At the convention last night [Friday], Donald Trump Jr.’s fiancée, Kimberly Guilfoyle, said: “It is no wonder that the heroes who stormed the beaches of Normandy and faced down communism sadly say they don’t recognize our country anymore.” But the Allied soldiers in World War II were not fighting communism. They were fighting fascism. The three great Allied powers were Great Britain, the United States, and the communist Soviet Union.
It might be that Guilfoyle misspoke, or that she doesn’t know even the most basic facts of our history. Or it might be that by rewriting that history to put America on the side of the fascists, people like Guilfoyle hope to make that alliance more palatable to MAGA followers today. (Heather Cox Richardson, Letters from an American).
#One more thing about Trump’s running mate.
##Vance as venture capitalist
J.D. Vance often talks up his business experience and, when Donald Trump picked the senator from Ohio as his running mate, he pointed to Vance’s career in technology and finance.
DealBook spoke to Austyn Gaffney, a reporter at The Times who has investigated a company that Vance backed when he ran Narya Capital Management, a venture capital firm he co-founded. AppHarvest was a high-tech, indoor-farming business that promised good quality blue-collar jobs in Kentucky. But three years after Vance’s investment, AppHarvest went bankrupt, and its leaders were accused of securities fraud.
AppHarvest, based in Kentucky, was pitched as the future of farming. The hydroponic company, which uses robotics, promised that workers would be given a living wage and health insurance in some of the most economically distressed regions in the country. It would replace vegetables and fruit from Mexico with homegrown produce.

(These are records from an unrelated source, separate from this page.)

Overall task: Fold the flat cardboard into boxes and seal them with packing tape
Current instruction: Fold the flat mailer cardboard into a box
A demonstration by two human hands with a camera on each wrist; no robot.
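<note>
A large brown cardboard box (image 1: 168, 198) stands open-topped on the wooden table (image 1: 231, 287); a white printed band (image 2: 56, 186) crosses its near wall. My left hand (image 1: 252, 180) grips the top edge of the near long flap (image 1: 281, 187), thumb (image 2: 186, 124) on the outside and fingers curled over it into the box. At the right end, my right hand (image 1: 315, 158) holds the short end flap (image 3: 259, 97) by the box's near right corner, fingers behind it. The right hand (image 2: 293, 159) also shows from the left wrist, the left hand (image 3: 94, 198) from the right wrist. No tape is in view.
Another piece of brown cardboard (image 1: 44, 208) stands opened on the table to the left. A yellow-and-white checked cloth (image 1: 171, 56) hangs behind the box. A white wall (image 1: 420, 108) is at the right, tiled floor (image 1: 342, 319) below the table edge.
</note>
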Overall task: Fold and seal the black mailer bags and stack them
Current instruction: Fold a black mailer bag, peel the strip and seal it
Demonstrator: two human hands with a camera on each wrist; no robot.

That chimed with Vance’s views on how to reorient the economy and business. Vance is part of a new wave of Republicans turning from postwar globalization to economic nationalism. He says that’s needed to help working-class Americans who have been overlooked for decades — the type of voters who back Trump and his “Make America Great Again” movement.
The company raised millions. AppHarvest pulled in more than $700 million, including $28 million from Narya. Vance helped arrange investments by the Rise of the Rest Seed Fund, a V.C. fund founded by Steve Case, the AOL co-founder, to invest in start-ups outside of big urban hubs like San Francisco, Boston and New York. Martha Stewart, the media mogul, and Jeffrey Ubben, the activist investor, joined AppHarvest’s board.
The company went public in 2021 via a Special Purpose Acquisition Company and its market value soon soared to $3.7 billion.
But AppHarvest filed for Chapter 11 bankruptcy protection last year. Its top executives have been charged with securities fraud for lying to investors. AppHarvest has denied the accusations. It cited “employee training, turnover, and poor work ethic” as the causes for its downturn but some workers accused the company of not providing the working environment it had promised.
In any case, Vance had jumped ship before AppHarvest went bust. He left in 2021, and said it was because he was eyeing a run for the Senate. He isn’t accused of wrongdoing but experts say the move was unusual.
“If you’re all in, and you think this is a good investment, I don’t know why you would bail at that particular point,” Eric Stein, executive director of the Center of Excellence for Indoor Agriculture, told DealBook. (New York Times).
#Your Daily Reminder.
Trump is a convicted felon.
On May 30th, he was found guilty on 34 felony counts by the unanimous vote of 12 ordinary citizens.
The Convicted Felon Donald J. Trump was scheduled to be sentenced on July 11. He will now be sentenced sometime around September 18th.
#Who better than a former prosecutor to go against a convicted felon.